■ **PROBLEM STATEMENT**: Retype the lines below exactly, but only those from the line that has "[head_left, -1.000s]" through the line that has "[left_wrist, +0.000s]". Omit every picture.

■ **Stored entries**:
+--
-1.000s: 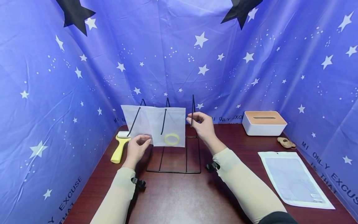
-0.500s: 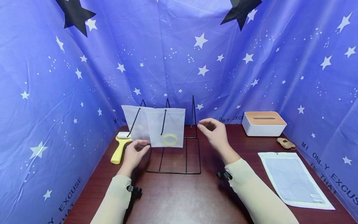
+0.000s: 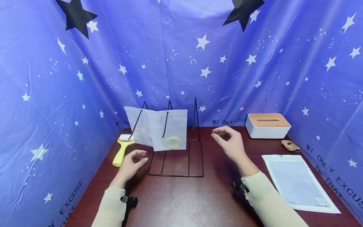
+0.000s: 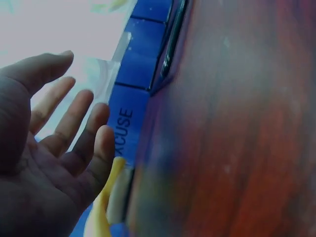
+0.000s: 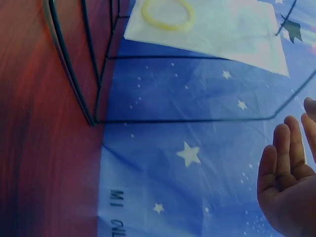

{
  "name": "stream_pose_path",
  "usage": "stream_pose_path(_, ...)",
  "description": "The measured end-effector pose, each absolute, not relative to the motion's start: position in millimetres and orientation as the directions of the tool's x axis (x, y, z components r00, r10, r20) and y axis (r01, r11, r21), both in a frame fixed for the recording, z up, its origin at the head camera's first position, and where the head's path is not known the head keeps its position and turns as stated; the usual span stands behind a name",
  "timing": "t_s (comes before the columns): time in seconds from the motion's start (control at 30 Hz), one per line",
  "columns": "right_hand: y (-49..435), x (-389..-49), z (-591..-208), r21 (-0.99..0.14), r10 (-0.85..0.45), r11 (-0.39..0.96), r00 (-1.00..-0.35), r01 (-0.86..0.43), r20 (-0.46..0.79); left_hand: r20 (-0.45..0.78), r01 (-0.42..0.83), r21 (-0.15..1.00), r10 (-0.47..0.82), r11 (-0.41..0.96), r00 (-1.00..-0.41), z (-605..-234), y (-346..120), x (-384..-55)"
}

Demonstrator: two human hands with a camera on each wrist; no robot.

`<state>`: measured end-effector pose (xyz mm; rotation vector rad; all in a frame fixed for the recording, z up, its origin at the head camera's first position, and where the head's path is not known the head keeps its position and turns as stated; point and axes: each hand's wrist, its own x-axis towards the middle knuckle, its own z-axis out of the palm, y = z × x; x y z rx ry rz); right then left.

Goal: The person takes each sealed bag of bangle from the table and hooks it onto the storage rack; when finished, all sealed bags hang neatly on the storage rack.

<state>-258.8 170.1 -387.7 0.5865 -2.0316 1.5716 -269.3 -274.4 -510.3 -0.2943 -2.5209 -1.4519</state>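
Observation:
Two frosted zip bags hang from the prongs of a black wire rack [image 3: 189, 164]. Through the right bag [image 3: 180, 126] a yellow ring [image 3: 179, 142] shows near the bottom; the left bag [image 3: 147, 124] hangs at an angle, partly behind it, its contents faint. My left hand [image 3: 129, 167] is just below the left bag, holding nothing, its fingers loosely bent in the left wrist view. To the right of the rack, my right hand [image 3: 231, 145] is raised over the table with nothing in it. The rack's bare right prong [image 5: 192, 120] stretches toward it in the right wrist view.
A yellow-handled lint roller [image 3: 120, 153] lies left of the rack. On the right stand a white tissue box [image 3: 267, 130] with a wooden lid, a small tan object [image 3: 290, 145] and a large flat white pouch [image 3: 300, 183]. Star-patterned blue cloth [image 3: 181, 63] walls the table.
My right hand has left the rack's right prong and moved right and toward me. My left hand has drawn down and left, away from the bags, which have swung slightly.

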Motion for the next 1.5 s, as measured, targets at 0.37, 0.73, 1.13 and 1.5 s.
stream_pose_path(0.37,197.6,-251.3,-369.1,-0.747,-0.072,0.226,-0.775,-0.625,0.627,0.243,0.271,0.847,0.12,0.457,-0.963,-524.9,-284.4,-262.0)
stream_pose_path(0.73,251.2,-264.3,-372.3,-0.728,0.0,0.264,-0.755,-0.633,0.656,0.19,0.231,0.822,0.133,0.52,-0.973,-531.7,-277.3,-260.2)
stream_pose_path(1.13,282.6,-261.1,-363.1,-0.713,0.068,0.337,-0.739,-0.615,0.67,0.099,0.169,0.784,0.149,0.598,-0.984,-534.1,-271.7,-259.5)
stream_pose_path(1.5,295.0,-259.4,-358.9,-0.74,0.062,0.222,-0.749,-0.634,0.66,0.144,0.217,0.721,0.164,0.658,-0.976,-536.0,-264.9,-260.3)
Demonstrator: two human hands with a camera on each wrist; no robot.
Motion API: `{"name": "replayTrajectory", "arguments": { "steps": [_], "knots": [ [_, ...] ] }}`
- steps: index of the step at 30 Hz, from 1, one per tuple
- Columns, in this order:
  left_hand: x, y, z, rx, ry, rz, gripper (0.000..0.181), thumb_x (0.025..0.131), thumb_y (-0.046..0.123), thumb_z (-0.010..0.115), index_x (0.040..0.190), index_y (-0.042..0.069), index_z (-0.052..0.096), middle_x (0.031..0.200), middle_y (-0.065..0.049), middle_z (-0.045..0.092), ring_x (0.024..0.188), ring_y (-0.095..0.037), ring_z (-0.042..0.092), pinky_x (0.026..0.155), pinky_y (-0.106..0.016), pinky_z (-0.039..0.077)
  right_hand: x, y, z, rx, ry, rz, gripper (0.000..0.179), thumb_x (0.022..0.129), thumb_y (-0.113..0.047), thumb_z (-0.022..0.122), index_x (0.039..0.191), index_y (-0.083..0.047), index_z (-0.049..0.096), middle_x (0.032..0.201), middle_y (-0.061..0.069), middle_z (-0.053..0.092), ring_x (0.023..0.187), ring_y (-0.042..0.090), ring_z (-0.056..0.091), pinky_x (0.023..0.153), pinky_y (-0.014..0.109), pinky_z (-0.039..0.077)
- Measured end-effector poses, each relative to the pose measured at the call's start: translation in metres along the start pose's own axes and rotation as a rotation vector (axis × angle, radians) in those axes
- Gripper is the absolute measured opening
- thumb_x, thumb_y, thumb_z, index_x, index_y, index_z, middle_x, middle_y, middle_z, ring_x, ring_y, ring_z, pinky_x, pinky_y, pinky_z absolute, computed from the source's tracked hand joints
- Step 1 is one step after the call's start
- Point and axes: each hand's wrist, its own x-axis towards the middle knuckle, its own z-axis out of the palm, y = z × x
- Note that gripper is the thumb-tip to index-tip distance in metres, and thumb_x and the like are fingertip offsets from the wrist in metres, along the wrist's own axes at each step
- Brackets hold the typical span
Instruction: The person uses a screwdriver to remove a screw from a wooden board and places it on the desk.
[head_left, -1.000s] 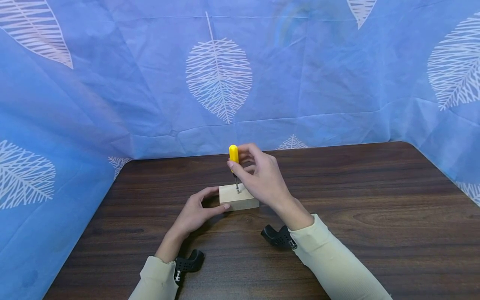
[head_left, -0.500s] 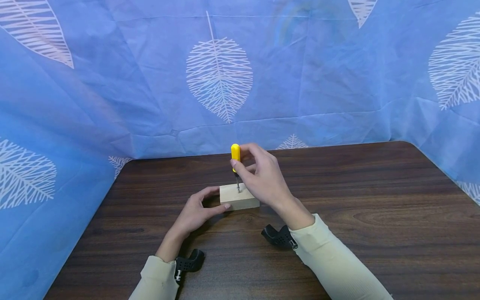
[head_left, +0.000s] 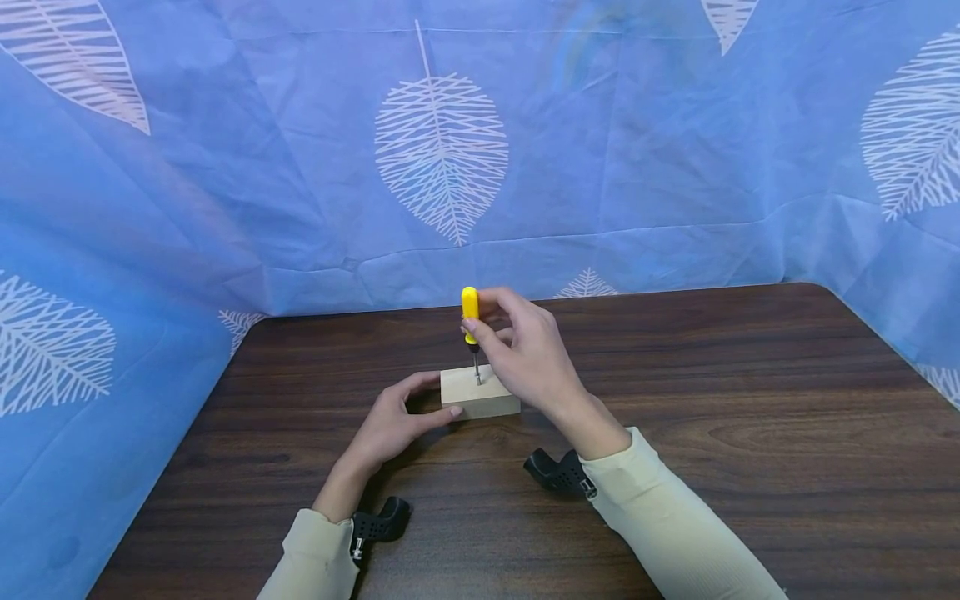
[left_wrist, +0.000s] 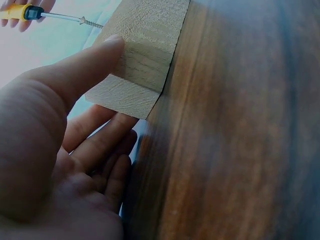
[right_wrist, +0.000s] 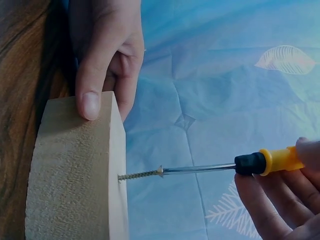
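So the wooden block [head_left: 480, 393] sits on the dark wood-grain table [head_left: 750, 433], roughly mid-table and toward the back edge. The left hand [head_left: 390, 427] has it pinched at its left end, thumb on the near face and fingers curled round the far side; the left wrist view shows that thumb pressed flat against the block [left_wrist: 145, 60]. The right hand [head_left: 525, 354] is wrapped round the yellow handle of a small screwdriver [head_left: 470, 321], fingertips pinching it, shaft standing upright over the block. The right wrist view gives the best look: the tip sits in the head of a screw [right_wrist: 140, 175] that's only partly in, with most of its thread showing above the block's top face.

Around it: a blue cloth with white leaf prints [head_left: 442, 150] hangs behind the table and wraps round both sides. Black perforated straps [head_left: 378, 525] sit at each wrist, beside the cream sleeves [head_left: 675, 525]. The right hand hides part of the block's right end from the head camera.

No brand or writing I can read anywhere; the handle looks plain, though it's small and partly covered by fingers, so can't be sure.
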Motion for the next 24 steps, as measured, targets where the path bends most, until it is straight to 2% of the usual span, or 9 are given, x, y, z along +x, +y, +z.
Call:
{"name": "replayTrajectory", "arguments": {
  "steps": [4,11,18,24],
  "knots": [
    [0.0,-0.0004,-0.0002,-0.003,-0.002,0.003,0.063,0.092,0.041,0.087,0.148,0.022,0.065,0.151,-0.004,0.065,0.147,-0.031,0.053,0.124,-0.066,0.036,0.0004,0.0011,0.0005,0.011,0.002,-0.003,0.03,0.103,-0.018,0.075,0.131,-0.01,0.068,0.116,0.007,0.074,0.104,0.018,0.074,0.084,0.031,0.066],
    [0.0009,0.0,-0.0002,0.002,-0.002,0.008,0.063,0.092,0.041,0.087,0.148,0.022,0.065,0.152,-0.004,0.065,0.148,-0.032,0.052,0.125,-0.067,0.035,0.0004,0.0008,0.0003,0.01,0.017,-0.001,0.026,0.101,-0.015,0.078,0.125,-0.009,0.071,0.111,0.006,0.075,0.097,0.016,0.074,0.082,0.028,0.066],
    [0.0003,-0.0003,-0.0005,0.0,-0.002,0.002,0.062,0.092,0.04,0.087,0.148,0.022,0.065,0.152,-0.004,0.065,0.149,-0.032,0.051,0.125,-0.067,0.034,0.0002,0.0007,0.0009,0.008,0.0,-0.004,0.029,0.102,-0.018,0.076,0.13,-0.01,0.07,0.114,0.006,0.075,0.099,0.017,0.075,0.083,0.029,0.066],
    [0.0002,-0.0007,-0.0004,0.001,-0.004,0.003,0.063,0.093,0.041,0.087,0.149,0.022,0.064,0.153,-0.005,0.064,0.15,-0.033,0.05,0.125,-0.067,0.034,-0.0002,0.002,0.0016,0.001,0.012,-0.013,0.029,0.099,-0.017,0.081,0.125,-0.01,0.071,0.11,0.005,0.075,0.097,0.015,0.075,0.082,0.027,0.066]
  ]
}}
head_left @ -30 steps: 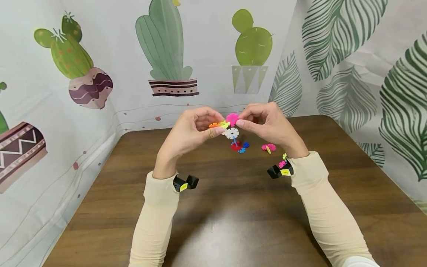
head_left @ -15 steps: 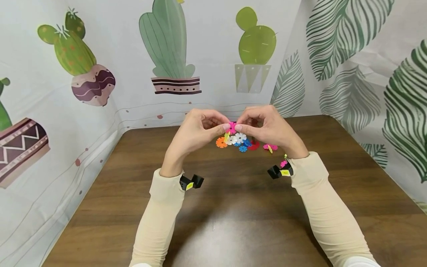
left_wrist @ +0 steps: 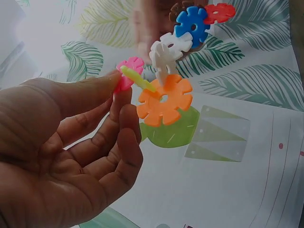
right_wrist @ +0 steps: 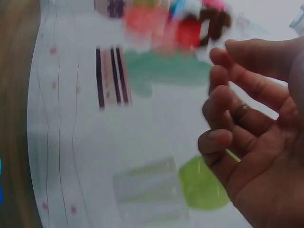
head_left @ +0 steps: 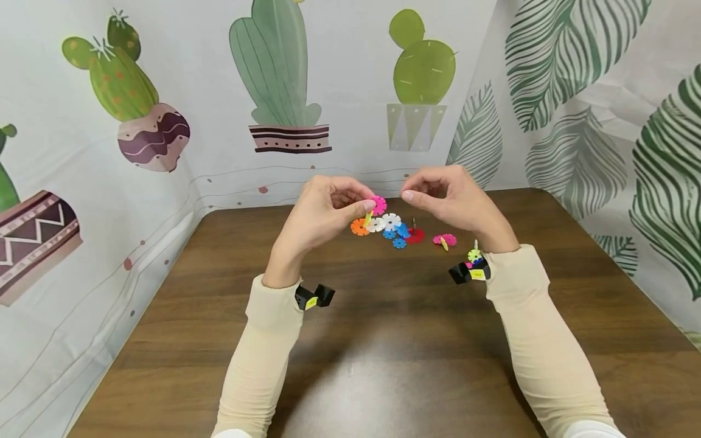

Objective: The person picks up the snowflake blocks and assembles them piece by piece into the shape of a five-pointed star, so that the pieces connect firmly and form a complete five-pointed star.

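My left hand [head_left: 317, 216] pinches a pink snowflake disc [head_left: 379, 205] between thumb and fingertips. From that notched plastic disc hangs a linked chain: a yellow disc [left_wrist: 137, 78], an orange disc [left_wrist: 164, 102], white discs [head_left: 391, 222], blue discs [head_left: 399, 243], a red disc [head_left: 415, 236] and a brown one [head_left: 414, 222] seen edge-on. My right hand [head_left: 457, 201] is just right of the chain, apart from it. Its thumb and fingers are loosely bent with nothing between them. In the right wrist view the chain is blurred beyond the fingertips.
A pink and yellow joined piece [head_left: 445, 240] lies on the brown wooden table [head_left: 350, 340] below the right hand. Beside the right wrist, yellow-green discs [head_left: 474, 255] are partly hidden by the wrist camera [head_left: 470, 271]. A printed cloth wall [head_left: 350, 79] stands behind the table.
The chain first turned and spread out below the hands, while both hands pinched the pink disc. The right hand has since let go and moved right; the left keeps its hold.
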`<action>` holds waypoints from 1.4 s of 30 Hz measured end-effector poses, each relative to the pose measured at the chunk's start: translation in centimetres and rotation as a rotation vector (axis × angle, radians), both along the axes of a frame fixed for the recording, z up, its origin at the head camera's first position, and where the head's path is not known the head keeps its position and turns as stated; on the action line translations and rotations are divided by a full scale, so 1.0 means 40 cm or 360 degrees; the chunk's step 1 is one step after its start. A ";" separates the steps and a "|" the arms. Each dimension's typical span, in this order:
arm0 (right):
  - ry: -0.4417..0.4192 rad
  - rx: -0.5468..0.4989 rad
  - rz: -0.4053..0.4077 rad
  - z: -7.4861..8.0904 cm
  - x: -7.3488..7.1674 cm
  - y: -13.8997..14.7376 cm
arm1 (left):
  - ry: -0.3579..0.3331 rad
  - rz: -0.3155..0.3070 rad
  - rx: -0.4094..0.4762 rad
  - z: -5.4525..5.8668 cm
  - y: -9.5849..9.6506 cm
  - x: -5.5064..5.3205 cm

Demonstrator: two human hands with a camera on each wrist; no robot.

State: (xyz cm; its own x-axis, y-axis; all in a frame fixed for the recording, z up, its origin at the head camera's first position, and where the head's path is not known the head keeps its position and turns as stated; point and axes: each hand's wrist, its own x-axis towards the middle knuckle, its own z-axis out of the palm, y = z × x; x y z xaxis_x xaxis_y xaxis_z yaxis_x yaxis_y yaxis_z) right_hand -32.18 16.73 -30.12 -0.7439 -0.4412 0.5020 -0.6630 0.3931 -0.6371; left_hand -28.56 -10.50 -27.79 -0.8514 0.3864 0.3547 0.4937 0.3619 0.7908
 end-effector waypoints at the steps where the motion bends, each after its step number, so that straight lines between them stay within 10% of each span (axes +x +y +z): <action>1: -0.0010 0.0066 -0.0068 -0.003 -0.010 0.012 | -0.0001 0.0002 0.0000 0.002 -0.001 0.000; 9: -0.0396 0.0617 -0.0302 -0.122 -0.138 0.134 | -0.0007 0.0011 -0.0019 0.006 -0.008 -0.001; 27: -0.0990 0.0548 0.0060 -0.294 -0.212 0.207 | -0.0033 0.0005 -0.0028 0.005 -0.005 0.004; 42: -0.0580 0.0275 -0.0118 -0.148 -0.150 0.157 | -0.0045 -0.0023 -0.0033 0.003 -0.003 0.005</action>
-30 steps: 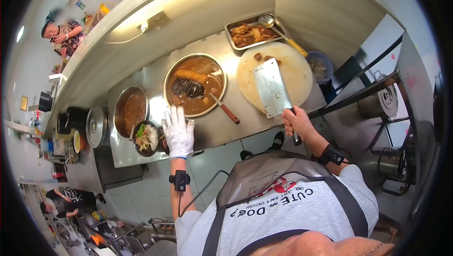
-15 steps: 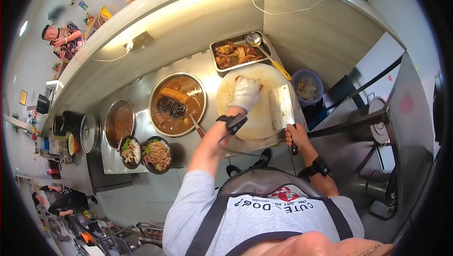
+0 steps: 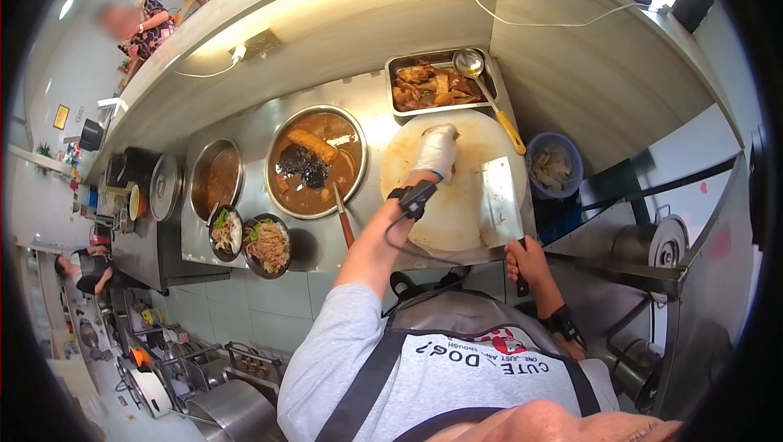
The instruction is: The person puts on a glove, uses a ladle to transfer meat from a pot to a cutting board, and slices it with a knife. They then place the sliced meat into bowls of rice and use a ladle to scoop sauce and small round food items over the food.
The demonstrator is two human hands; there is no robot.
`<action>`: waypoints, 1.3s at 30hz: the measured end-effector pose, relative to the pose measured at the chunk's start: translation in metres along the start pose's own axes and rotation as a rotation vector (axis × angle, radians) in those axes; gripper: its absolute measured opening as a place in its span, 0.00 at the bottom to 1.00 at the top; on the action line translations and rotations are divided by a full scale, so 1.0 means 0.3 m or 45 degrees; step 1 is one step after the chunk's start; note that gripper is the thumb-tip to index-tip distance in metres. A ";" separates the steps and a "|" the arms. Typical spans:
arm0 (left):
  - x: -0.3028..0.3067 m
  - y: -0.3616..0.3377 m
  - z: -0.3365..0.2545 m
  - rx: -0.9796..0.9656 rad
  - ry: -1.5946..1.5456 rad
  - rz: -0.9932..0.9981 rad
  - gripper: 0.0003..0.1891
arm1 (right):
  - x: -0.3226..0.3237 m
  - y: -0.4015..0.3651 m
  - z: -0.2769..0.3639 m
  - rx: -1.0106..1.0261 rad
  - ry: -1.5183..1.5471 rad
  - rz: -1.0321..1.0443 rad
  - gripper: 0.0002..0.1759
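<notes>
My left hand (image 3: pixel 436 152), in a clear glove, is on the far part of the round cutting board (image 3: pixel 444 226). Its fingers are closed round something small and brownish, mostly hidden. In my right hand (image 3: pixel 526 262) is the dark handle of a cleaver (image 3: pixel 499 204), whose wide blade lies flat over the board's right side. Just beyond the board stands a metal tray (image 3: pixel 393 75) of brown cooked meat (image 3: pixel 428 86). A ladle (image 3: pixel 489 99) with a yellow handle rests across the tray's right end.
Left of the board are a large pot of brown stew (image 3: pixel 334 125), a second pot (image 3: pixel 217 181) and two filled bowls (image 3: pixel 267 245) (image 3: pixel 225 232). A blue bin (image 3: pixel 555 166) stands at the right. Two people (image 3: pixel 148 30) (image 3: pixel 90 269) are far off left.
The camera view has shifted, moving the counter slightly right in the picture. My left hand has slid toward the board's far edge. The cleaver stays in my right hand over the board's right side.
</notes>
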State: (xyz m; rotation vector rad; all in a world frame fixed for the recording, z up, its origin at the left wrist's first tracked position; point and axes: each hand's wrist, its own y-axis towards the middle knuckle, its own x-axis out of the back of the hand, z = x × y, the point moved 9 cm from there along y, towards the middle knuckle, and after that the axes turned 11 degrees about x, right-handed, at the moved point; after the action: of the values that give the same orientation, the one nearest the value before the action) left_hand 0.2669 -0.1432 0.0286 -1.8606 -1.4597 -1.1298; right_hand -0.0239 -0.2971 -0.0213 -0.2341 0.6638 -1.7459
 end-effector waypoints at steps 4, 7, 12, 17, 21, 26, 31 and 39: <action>0.091 0.006 0.199 0.293 -0.512 -0.055 0.10 | -0.097 0.002 -0.007 -0.092 -0.064 0.268 0.11; 0.149 -0.029 0.243 0.529 -0.668 0.179 0.10 | -0.207 0.045 -0.057 -0.168 -0.185 0.511 0.11; 0.217 -0.087 0.198 0.233 -0.300 0.326 0.14 | -0.292 0.169 -0.042 -0.067 -0.238 0.410 0.11; 0.104 -0.252 0.183 0.112 -0.179 0.555 0.21 | -0.196 0.260 0.008 0.143 -0.336 0.169 0.14; 0.151 -0.393 0.065 -0.154 0.109 0.443 0.20 | -0.152 0.222 0.102 0.321 -0.672 0.094 0.16; 0.268 -0.469 0.089 0.065 -0.022 -0.053 0.16 | -0.120 0.212 0.109 0.473 -0.997 0.080 0.18; 0.259 -0.467 0.162 0.262 0.076 -0.304 0.13 | -0.179 0.123 0.213 0.837 -1.354 0.120 0.17; 0.123 -0.285 0.168 0.114 0.291 -0.209 0.26 | -0.176 0.145 0.176 0.842 -1.379 0.076 0.16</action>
State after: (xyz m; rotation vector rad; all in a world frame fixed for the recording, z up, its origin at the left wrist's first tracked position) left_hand 0.2029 -0.0586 0.0256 -1.5186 -1.5240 -1.2850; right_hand 0.0528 -0.2700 0.0081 -0.6092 -0.6694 -1.4069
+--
■ **TASK RESULT**:
[head_left, -1.000s] 
[head_left, -0.500s] 
[head_left, +0.000s] 
[left_wrist, +0.000s] 

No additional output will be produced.